When the wider indirect and induced impacts are taken into account, the industry’s contribution is nearly three times greater – approximately US$213 billion. This is equivalent to 8.6 percent of Brazil’s total GDP.
If the growth in Brazil is achieved, it will bring an extra US$5.5 billion for the Brazilian GDP directly from travel and tourism and 200,000 new direct jobs in 2012.
Around 7.7 million jobs in Brazil are supported by travel and tourism and its wider impacts. That is nearly 8 percent of all employment in the country. And while international tourism is doing well – visitor exports reached US$7billion in 2011 – domestic business is really driving growth. Domestic tourism spend grew by 6.5 percent in 2011 to US$130 billion.
David Scowsill said: “Brazil’s travel and tourism industry is set for a great few years, and I’m certain that Brazil agreeing to a number of open skies agreements have contributed to the positive growth figures.
“However, Brazil has a few hurdles to overcome with two major sport events coming up. In order for these events to be successful, present inadequate infrastructure must be improved. Airports currently operate at overcapacity; an unsafe port infrastructure and the lack of hotel rooms in major cities represent the main concerns for Brazil’s travel and tourism industry in the long run-up to the 2014 FIFA World Cup and the 2016 Olympic Games. Although, the government has already started some construction work, they will need to make sure they adhere to deadlines and timetables.”
WTTC’s research also shows that prospects for the Latin American region in 2012 are very respectable.
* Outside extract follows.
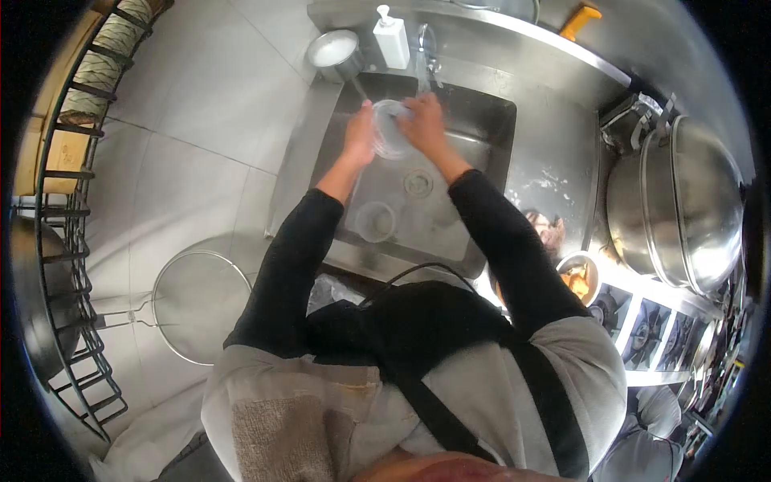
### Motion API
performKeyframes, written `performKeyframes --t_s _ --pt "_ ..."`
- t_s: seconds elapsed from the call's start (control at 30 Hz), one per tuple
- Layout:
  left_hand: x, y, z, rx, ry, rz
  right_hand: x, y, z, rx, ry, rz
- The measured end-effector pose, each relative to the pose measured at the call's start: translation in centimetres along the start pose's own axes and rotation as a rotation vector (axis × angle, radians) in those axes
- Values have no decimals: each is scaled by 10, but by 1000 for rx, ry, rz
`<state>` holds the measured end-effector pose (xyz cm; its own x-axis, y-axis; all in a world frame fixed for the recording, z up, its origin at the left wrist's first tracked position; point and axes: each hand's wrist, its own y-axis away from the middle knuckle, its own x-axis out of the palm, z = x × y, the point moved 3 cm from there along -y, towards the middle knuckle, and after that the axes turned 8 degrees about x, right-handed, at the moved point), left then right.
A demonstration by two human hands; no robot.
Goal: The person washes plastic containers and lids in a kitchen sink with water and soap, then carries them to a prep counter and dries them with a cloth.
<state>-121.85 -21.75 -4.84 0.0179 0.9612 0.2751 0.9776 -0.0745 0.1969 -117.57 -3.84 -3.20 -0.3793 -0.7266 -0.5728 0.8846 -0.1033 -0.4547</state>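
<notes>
Over the steel sink, my left hand [359, 138] is closed on the side of a clear round plastic container [389, 138], which is tilted with its opening toward me. At the container's right rim is my right hand [423, 124], its fingers blurred by motion, so I cannot make out whether they grip anything. Just behind, water runs from the faucet [426, 50]. A second translucent round container [375, 222] rests on the sink's bottom, left of the drain [418, 183].
A steel pot with white contents [333, 52] and a white pump bottle [392, 40] stand behind the sink [504, 140]. Large steel bowls [683, 205] lean at right, near a bowl of orange pieces [578, 279] and stove burners [642, 329]. A mesh strainer [201, 305] hangs at left.
</notes>
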Motion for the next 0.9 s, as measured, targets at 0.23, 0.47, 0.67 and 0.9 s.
performKeyframes --t_s 0.23,0.47,0.67,0.9 --pt "-40 -17 -30 126 171 -172 79 -72 14 -381 314 170" --pt "-90 -30 20 154 -172 -161 84 -144 -27 725 -951 689" --pt "15 -40 38 139 -569 176 69 -114 -166 310 -331 670" --pt "113 -192 113 538 -1166 417 -73 -90 -56 527 -108 286"
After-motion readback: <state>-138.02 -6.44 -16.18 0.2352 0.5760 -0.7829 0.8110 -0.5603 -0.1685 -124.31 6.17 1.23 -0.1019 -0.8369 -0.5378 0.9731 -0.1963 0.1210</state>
Latin America will be one of the fastest-growing regions in 2012 in terms of travel and tourism’s contribution to GDP – at 6.5 percent, behind only South Asia and Northeast Asia at 6.7 percent.
Driving this growth is a 5.2 percent increase in capital investment in travel and tourism – the highest growth outside Asia – and 6.1 percent growth in visitor exports.
However, the region will have to work hard to maintain this level of growth in the long term as current forecasts show that the regions 10-year prospects are well behind other regions with travel and tourism’s contribution to GDP forecast to grow by 4.5 percent.